In the Sanctuary of Outcasts Read online

Page 21


  The CIA had partnered with one of his Mafia clients. In an attempt to bring Castro’s reign to an end, the CIA looked to Mafia bosses who stood to lose money if Castro were to stay in power. According to Frank, the CIA gave Santo Trafficante hundreds of thousands of dollars, along with poison pills, to kill Castro. Santo took the money and flushed the poison pills down the toilet. He used the payoff for his business interests in Cuba and told the CIA the assassination attempt had failed.

  Then Frank mentioned that the Public Broadcasting System had just released a one-hour documentary about his life as lawyer to the Mafia.

  A week later, Frank and the prison librarian received permission from the warden to show the documentary to the inmates. Filmed by PBS’s Frontline, the documentary was entitled “JFK, Hoffa and the Mob.” We made arrangements with the guards to show the one-hour film in the large classroom as a part of the current events class. I made flyers to promote the occasion and persuaded the new menu board guy to plug the event in the cafeteria.

  About thirty inmates attended, including Steve Read, Doc, Art Levin, Dan Duchaine, and Frank’s best inmate friend, Danny Coates. A couple of dozen counterfeiters, tax evaders, swindlers, and drug traffickers also attended, as did a new arrival at Carville—a computer whiz named Gary, who, at age twenty-four, had tapped into the Federal Reserve system and wired himself $125,000. As I looked around the room, I thought there probably should have been a law against this industrious group’s convening, but no guards were in sight.

  Art Levin, the man who had watched over Carlos Marcello and helped me beat Steve Read in Monopoly, sat in the back of the room as Frank introduced the video.

  The film featured Frank Ragano as the intimate friend and lawyer to Teamster president Jimmy Hoffa, as well as attorney to Santo Trafficante, one of the most feared Mafia bosses. The documentary asserted that Ragano was the first mob lawyer to go public with what he knew. During the interviews, Ragano recounted mob involvement in CIA plots to kill Castro. He alleged that the Mafia had orchestrated the murder of Jimmy Hoffa and the assassination of John Kennedy, and he admitted, on videotape, to “toasting” the death of JFK. In the end, Frank told the interviewer he had unwittingly delivered the message from Hoffa via Trafficante to Marcello to have JFK killed.

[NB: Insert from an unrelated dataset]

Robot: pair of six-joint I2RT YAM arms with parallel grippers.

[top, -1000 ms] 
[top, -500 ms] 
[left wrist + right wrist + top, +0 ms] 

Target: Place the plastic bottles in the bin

  It was a sobering moment. There was silence in the room as the credits ran.

  I turned on the lights. Frank asked if there were any questions.

  Doc raised his hand. “How much did you charge these guys?”

  Frank said he charged Jimmy Hoffa about $40,000. “I never charged Trafficante anything.” Doc looked suspicious, as if he couldn’t imagine performing a professional service gratis.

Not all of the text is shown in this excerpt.